### SUPPLIED MATERIAL

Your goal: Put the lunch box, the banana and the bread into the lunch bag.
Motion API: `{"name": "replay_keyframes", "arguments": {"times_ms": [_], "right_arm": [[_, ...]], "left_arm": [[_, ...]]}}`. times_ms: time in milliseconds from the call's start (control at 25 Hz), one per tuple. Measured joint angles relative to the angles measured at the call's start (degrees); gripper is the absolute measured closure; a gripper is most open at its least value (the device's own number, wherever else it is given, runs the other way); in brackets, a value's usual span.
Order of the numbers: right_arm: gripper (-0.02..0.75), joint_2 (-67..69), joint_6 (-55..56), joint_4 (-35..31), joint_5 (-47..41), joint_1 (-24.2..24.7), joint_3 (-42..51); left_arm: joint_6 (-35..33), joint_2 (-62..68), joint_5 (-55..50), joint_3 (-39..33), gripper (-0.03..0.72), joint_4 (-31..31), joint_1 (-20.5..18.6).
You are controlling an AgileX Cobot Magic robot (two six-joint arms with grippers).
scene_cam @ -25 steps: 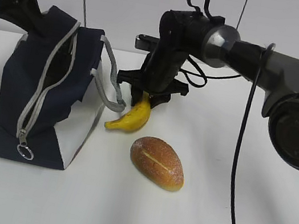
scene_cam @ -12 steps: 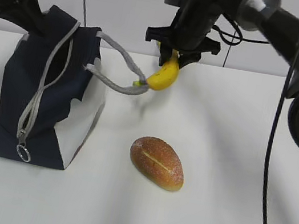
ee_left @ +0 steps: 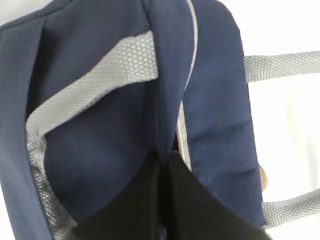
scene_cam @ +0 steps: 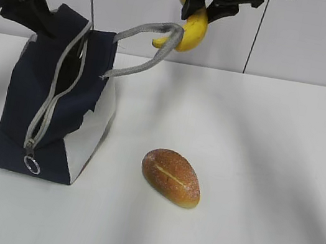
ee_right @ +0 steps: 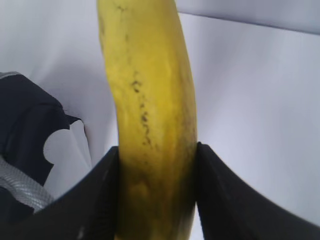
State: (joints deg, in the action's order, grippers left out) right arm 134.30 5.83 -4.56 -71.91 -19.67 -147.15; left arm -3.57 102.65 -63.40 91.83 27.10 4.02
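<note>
The navy lunch bag (scene_cam: 27, 104) stands at the left, its zipper open along the top and front. My left gripper (scene_cam: 42, 20) is shut on the bag's top edge; in the left wrist view its jaws (ee_left: 162, 162) pinch the navy fabric (ee_left: 100, 140). My right gripper (scene_cam: 201, 5) is shut on the yellow banana (scene_cam: 194, 29) and holds it high at the top centre. The bag's grey strap (scene_cam: 145, 46) is caught on the banana's lower tip and pulled up. The right wrist view shows the banana (ee_right: 150, 100) between the jaws. The bread (scene_cam: 171, 176) lies on the table. The lunch box is out of view.
The white table (scene_cam: 267, 178) runs to a white wall behind. The zipper's metal ring pull (scene_cam: 31, 164) hangs at the bag's lower front. The second strap (ee_left: 292, 212) hangs on the bag's side towards the bread.
My right gripper has lifted the banana from the table up to the top of the view. The grey strap caught on its tip and rose with it. The bag shifted slightly.
</note>
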Motion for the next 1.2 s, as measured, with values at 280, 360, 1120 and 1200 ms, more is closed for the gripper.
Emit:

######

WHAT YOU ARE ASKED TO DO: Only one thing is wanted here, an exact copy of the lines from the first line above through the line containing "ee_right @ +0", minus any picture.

RESULT:
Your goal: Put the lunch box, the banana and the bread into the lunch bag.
Motion API: `{"name": "replay_keyframes", "arguments": {"times_ms": [_], "right_arm": [[_, ...]], "left_arm": [[_, ...]]}}`. times_ms: time in milliseconds from the call's start (control at 25 Hz), one per tuple. Measured joint angles relative to the angles measured at the call's start (degrees); gripper is the absolute measured closure; a gripper is most open at its least value (the device's own number, wherever else it is given, runs the other way); in brackets, a value's usual span.
Order of the numbers: right_arm: gripper (-0.02..0.75), joint_2 (-67..69), joint_6 (-55..56), joint_4 (-35..31), joint_5 (-47..41), joint_1 (-24.2..24.7), joint_3 (-42..51); left_arm: joint_6 (-35..33), joint_2 (-62..68), joint_5 (-55..50), joint_3 (-39..33), gripper (-0.03..0.72), joint_4 (-31..31), joint_1 (-20.5..18.6).
You are controlling an AgileX Cobot Magic robot (two six-joint arms with grippers).
scene_cam @ -25 steps: 
scene_cam @ -12 steps: 
ee_left @ +0 steps: 
scene_cam @ +0 steps: 
ee_right @ +0 steps: 

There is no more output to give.